Although the formal witness list has not yet been released, Simpson acknowledges critics of his bill may outnumber supporters at the hearing table.

The one witness that minority Democrats on the panel are allowed to invite is expected to be a former Sawtooth National Recreation Area official, who, like King, believes Simpson’s bill is larded with provisions that threaten protection of the recreation area, a rugged 756,000-acre section of jagged peaks set aside for preservation by Congress in the 1970s.

King is a Brooklyn, N.Y., native who first moved to Boise 28 years ago, then relocated a short time later to rural Custer County. She said her testimony is intended to counter the endorsement given to the bill by the Idaho Conservation League, The Wilderness Society and the Campaign for America’s Wilderness.

“Any conservation group that tells you this is a wilderness bill, that’s like saying a hand towel is the same as a blanket on a cold night,” said the 63-year-old Rock and Roll Hall of Fame grandmother, whose signature album is 1971’s “Tapestry.”

King is lobbying for an alternative to Simpson’s bill that would protect a much vaster swath of the Northern Rockies – including the Boulder and White Cloud areas – in Idaho, Montana, Oregon, Washington and Wyoming as federal wilderness. Called the Northern Rockies Prosperity Act, it is sponsored by Rep. Chris Shays, R-Conn., and King likes to point out it has 184 co-sponsors in the House while Simpson’s bill has just one co-sponsor.

“I’ve told Carole, you can hold out for your bill until the cows come home, but it’s not going to happen in our lifetime,” said Simpson. “In politics, you learn to take what you can get when you can get it.”

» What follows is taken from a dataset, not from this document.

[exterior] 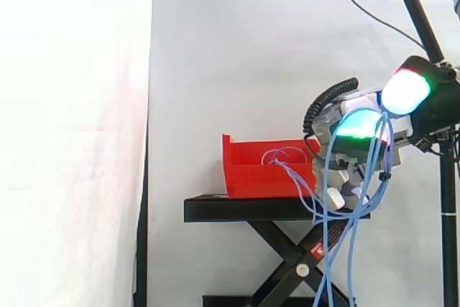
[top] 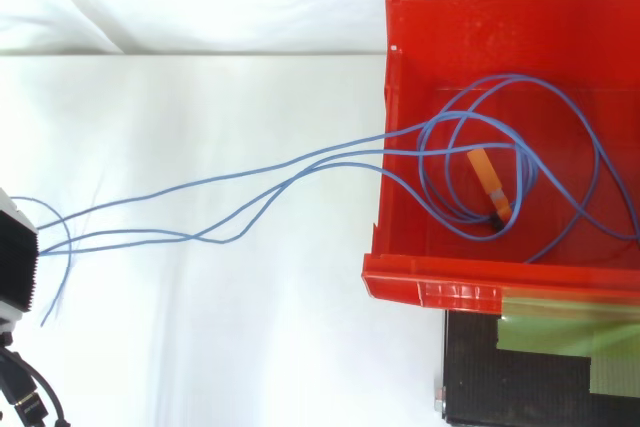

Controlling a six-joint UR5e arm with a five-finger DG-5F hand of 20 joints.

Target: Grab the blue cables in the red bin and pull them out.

But King argues Simpson’s bill doesn’t get enough for what it gives away.

Besides privatizing 6,000 acres of public land and making $20 million in compensation payments to neighboring counties and towns, the Simpson wilderness bill does not reserve federal water rights in the protected areas, would allow motorized travel on many foot-traffic-only trails in the existing Sawtooth recreation area and would release 131,616 acres now being studied as potential wilderness for development or other non-wilderness uses.

King said Simpson’s bill represents a dangerous trend of “quid pro quo” wilderness legislation that true conservationists should recognize as wilderness in name only.

“This is really the hinge of history in terms of the wilderness protection movement,” she said. “If this goes through, we are well on our way to a new era of public land giveaways.”